突然,她抓起我的手,直视我的双眼,郑重地对我说:“柯晴,让我们一起逃离这个地狱吧!只要我们努力地学,总有一天,我们会有能力逃离这。我知道你不忍心对那些小动物做那么残忍的事,可是你一天不学会,就会有更多的小动物被送来这里,这些你都想过吗?”

我凝视着亚弥,她说的一点也没错,要减少对别人的残忍,我必须让自己先习惯残忍。我只有努力地学习,因为以为能逃离这的方法。

我的心中再次燃起斗志。我柯晴对天发誓,我总有一天,要亲手杀了韩曜那个混蛋,逃开这个鬼地方。

半个小时后,杜凡回来,我努力扯出一个微笑,说:“我们继续吧?”

从此以后,我开始非常努力地学习,不论杜凡教我什么,我都在最短的时间内学到最好。

我和亚弥经常鼓励着对方,我们一定要一起从这逃走。

韩曜在我渐渐地习惯杜凡的训练后,继续对我玩着那些变态的游戏,而我却不再反抗,反而尽量地配合他,我知道要如何让自己好受些,我努力地适应。

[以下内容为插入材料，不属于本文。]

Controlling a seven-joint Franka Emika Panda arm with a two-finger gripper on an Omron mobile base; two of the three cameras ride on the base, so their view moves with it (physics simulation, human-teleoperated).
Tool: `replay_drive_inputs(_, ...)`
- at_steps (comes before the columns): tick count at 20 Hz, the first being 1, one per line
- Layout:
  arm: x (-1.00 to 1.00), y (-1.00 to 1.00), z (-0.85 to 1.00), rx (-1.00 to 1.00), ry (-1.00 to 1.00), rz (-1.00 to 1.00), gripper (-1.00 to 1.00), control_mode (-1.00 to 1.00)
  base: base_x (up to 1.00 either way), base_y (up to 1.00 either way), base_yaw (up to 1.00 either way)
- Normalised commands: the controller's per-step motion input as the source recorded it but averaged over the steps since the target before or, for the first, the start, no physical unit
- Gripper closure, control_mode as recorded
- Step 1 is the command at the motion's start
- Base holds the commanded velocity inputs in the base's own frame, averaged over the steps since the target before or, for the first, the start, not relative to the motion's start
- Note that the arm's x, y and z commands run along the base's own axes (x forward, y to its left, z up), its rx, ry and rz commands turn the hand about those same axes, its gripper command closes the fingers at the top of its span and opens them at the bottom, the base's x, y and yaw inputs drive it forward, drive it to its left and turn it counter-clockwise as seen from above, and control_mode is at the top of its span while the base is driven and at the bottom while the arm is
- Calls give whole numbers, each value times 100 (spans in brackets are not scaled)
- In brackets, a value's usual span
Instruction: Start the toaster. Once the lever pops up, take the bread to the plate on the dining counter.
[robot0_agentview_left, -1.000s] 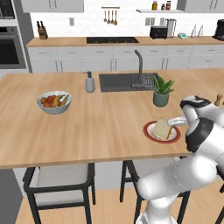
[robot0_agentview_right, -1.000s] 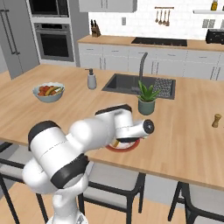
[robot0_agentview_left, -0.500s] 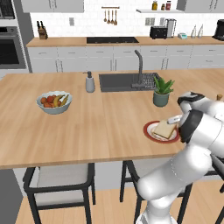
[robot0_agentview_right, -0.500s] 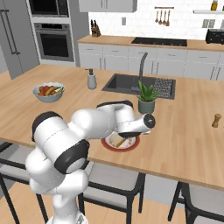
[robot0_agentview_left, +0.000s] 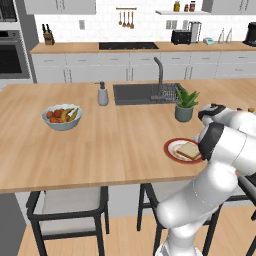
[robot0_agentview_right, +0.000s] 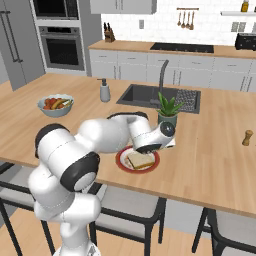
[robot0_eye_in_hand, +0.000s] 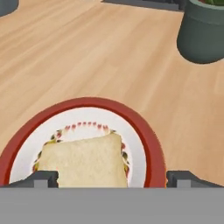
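A simulated kitchen, with the light-wood dining counter running across the foreground. On it, directly under the gripper, the bread lies flat on the red-rimmed plate, free of both fingertips, which stand wide apart at either side of the slice. Just beyond the gripper sits a potted plant in a dark pot, with the sink behind it. Well off to the gripper's left is a fruit bowl. The toaster seems to be the black box on the far worktop, too small to read.
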Motion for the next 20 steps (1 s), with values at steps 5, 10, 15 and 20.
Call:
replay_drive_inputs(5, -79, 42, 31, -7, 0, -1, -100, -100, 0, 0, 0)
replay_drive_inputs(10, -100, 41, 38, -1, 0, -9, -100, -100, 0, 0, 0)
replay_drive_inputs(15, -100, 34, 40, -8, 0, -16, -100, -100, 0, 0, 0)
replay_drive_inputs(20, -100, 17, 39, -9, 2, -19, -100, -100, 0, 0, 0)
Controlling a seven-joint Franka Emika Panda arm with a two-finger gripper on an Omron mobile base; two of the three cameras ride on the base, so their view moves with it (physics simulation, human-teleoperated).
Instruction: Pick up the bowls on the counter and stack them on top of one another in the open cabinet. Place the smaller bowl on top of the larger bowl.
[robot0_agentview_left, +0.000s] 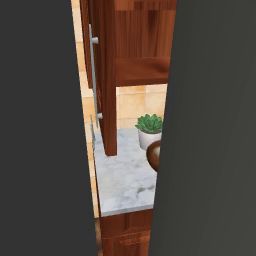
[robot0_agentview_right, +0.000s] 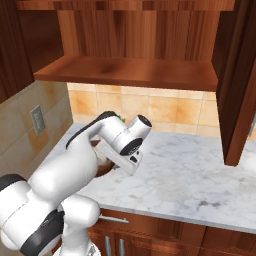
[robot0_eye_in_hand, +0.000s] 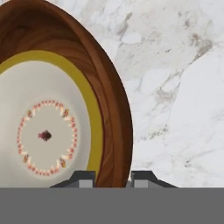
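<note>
Fingertips of the gripper (robot0_eye_in_hand: 112, 177) straddle the rim of a bowl (robot0_eye_in_hand: 65, 113), one inside, one outside; jaws narrowed on the rim, so it's gripping it. Bowl: glossy dark brown wood-look wall, mustard ring, pale cream base w/ small red dotted circle. It sits on the counter (robot0_eye_in_hand: 175, 87), white-grey veined marble, smooth. Counter fronts reddish-brown wood. Above it, the open cabinet (robot0_agentview_right: 130, 70): same wood, flat shelf. Tan tiled backsplash (robot0_agentview_right: 150, 107) behind. Potted succulent (robot0_agentview_left: 150, 129) in white pot near the wall, just behind the bowl.
</note>
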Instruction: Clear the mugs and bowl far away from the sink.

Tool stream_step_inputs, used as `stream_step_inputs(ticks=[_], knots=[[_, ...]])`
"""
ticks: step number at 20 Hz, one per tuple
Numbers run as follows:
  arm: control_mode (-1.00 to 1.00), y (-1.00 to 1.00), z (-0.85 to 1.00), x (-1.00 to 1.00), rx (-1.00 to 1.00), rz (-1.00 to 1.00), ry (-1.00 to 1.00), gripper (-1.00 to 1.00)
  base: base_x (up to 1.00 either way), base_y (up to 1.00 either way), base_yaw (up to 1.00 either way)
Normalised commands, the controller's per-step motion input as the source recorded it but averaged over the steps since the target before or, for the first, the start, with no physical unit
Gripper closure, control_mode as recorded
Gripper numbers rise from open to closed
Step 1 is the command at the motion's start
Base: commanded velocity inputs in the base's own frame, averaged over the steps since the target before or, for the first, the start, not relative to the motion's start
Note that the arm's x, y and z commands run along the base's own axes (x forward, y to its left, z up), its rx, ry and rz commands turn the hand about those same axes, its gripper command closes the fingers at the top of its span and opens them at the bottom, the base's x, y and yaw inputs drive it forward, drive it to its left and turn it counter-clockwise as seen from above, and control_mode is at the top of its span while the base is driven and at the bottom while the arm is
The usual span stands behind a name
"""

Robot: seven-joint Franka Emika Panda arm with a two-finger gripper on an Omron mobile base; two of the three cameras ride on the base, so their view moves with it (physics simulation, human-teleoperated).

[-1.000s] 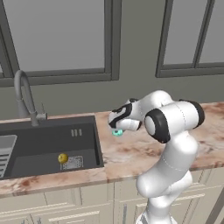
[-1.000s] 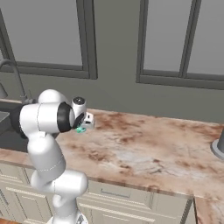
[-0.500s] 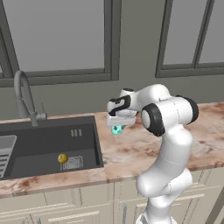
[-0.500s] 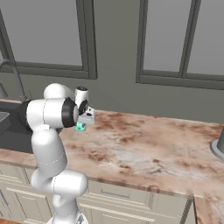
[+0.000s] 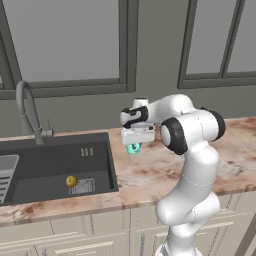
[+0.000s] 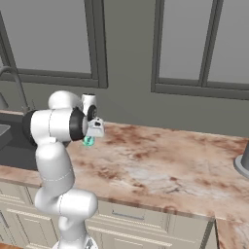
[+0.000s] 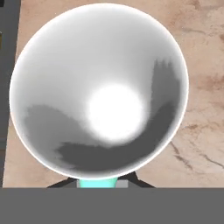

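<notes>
- The gripper (image 5: 134, 146) hung above the marble counter (image 5: 240, 150), just right of the sink (image 5: 55, 165), with its jaws closed on the teal mug (image 5: 133, 148).
- In the hand view the mug's (image 7: 98, 87) white inside faced the camera, a strip of teal wall at its near edge.
- The mug (image 6: 88, 141) was lifted clear of the counter (image 6: 165, 160).
- A small yellow mug (image 5: 71, 181) sat on the basin floor beside a grey rack (image 5: 6, 175), with the faucet (image 5: 27, 112) at the far rim.
</notes>
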Motion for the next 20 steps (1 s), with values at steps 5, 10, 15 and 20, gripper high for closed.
stream_step_inputs(ticks=[5,10,15,20], knots=[[-1.00,0.00,0.71,-0.34,0.00,0.00,-0.27,1.00,0.00,0.00,0.00],[-1.00,0.00,0.79,-0.75,0.00,-0.01,-0.54,1.00,0.00,0.00,0.00],[-1.00,0.00,0.83,-0.65,0.02,0.00,-0.31,1.00,0.00,0.00,0.00],[-1.00,-0.08,0.85,-0.57,0.04,0.00,-0.03,1.00,0.00,0.00,0.00]])
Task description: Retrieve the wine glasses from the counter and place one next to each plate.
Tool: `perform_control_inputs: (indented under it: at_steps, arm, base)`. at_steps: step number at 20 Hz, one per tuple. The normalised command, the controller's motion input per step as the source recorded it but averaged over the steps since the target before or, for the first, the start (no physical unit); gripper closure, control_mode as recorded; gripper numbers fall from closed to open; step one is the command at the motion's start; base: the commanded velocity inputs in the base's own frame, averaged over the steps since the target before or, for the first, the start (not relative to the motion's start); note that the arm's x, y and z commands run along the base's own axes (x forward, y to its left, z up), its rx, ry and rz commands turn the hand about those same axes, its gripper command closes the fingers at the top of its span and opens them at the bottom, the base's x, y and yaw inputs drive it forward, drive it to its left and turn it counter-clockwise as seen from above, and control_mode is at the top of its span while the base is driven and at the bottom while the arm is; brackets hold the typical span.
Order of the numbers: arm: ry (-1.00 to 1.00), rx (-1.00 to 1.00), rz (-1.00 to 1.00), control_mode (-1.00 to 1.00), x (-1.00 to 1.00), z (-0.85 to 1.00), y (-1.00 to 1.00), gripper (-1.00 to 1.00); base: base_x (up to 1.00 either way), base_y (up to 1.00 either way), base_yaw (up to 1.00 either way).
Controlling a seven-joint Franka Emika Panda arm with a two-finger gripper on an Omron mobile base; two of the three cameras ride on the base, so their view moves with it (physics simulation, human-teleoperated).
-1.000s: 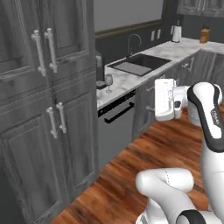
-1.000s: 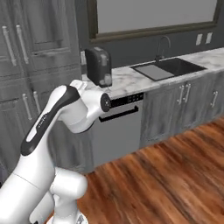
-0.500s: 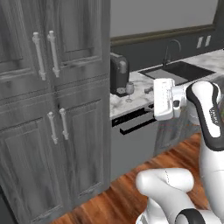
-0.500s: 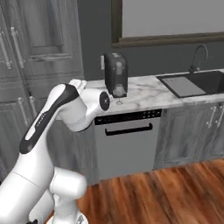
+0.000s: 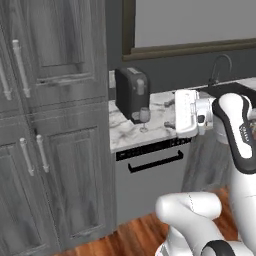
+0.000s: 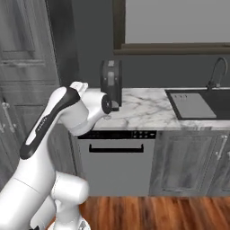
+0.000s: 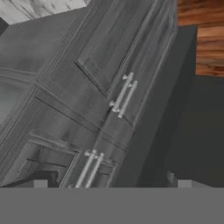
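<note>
A clear stemmed wine glass (image 5: 144, 118) stands upright on the marble worktop (image 5: 131, 134), beside a dark machine (image 5: 132, 94); the gripper (image 7: 109, 183) is wide, empty.

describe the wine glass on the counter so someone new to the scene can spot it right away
Find the short marble counter right of the tall grey cabinets, above the panel with the black bar handle. A dark boxy appliance stands at its back left. The wine glass stands just in front of it: small, see-through, on a thin stem.
</note>
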Motion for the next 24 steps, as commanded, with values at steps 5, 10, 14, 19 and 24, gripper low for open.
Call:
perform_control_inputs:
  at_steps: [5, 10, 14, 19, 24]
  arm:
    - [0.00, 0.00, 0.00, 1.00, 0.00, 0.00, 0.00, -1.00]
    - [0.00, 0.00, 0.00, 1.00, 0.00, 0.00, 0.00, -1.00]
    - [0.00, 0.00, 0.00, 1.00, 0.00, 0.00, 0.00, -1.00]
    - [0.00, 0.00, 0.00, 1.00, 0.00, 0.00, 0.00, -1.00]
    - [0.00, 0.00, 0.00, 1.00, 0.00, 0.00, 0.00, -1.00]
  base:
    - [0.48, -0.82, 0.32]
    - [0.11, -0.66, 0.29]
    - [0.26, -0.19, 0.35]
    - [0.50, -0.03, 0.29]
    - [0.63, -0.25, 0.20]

不过韩曜自从我上此小产后,就开始要我服用避孕药,他大概不想让上次的事再发生。

就这样过了两年,这两年我学了许多东西:枪法,自由搏击,刀法,解剖,还有各国的语言、化妆、形体,乐器等等,当然也从韩曜身上学刀了许多性爱的技巧。

但我和亚弥还在等待,等待一个适合的机会。现在的我们,还不是真正的杀手,因为我们还没真正地杀过人。

不过我相信,不久,我们就会接到自己的第一个任务了。

9

经过几轮的翻云覆雨,我和韩曜双双累倒在床上。

这两年来,韩曜越来越喜欢我,或者说是越来越喜欢我的身体,我由原来他的奴隶变成了他的宠物。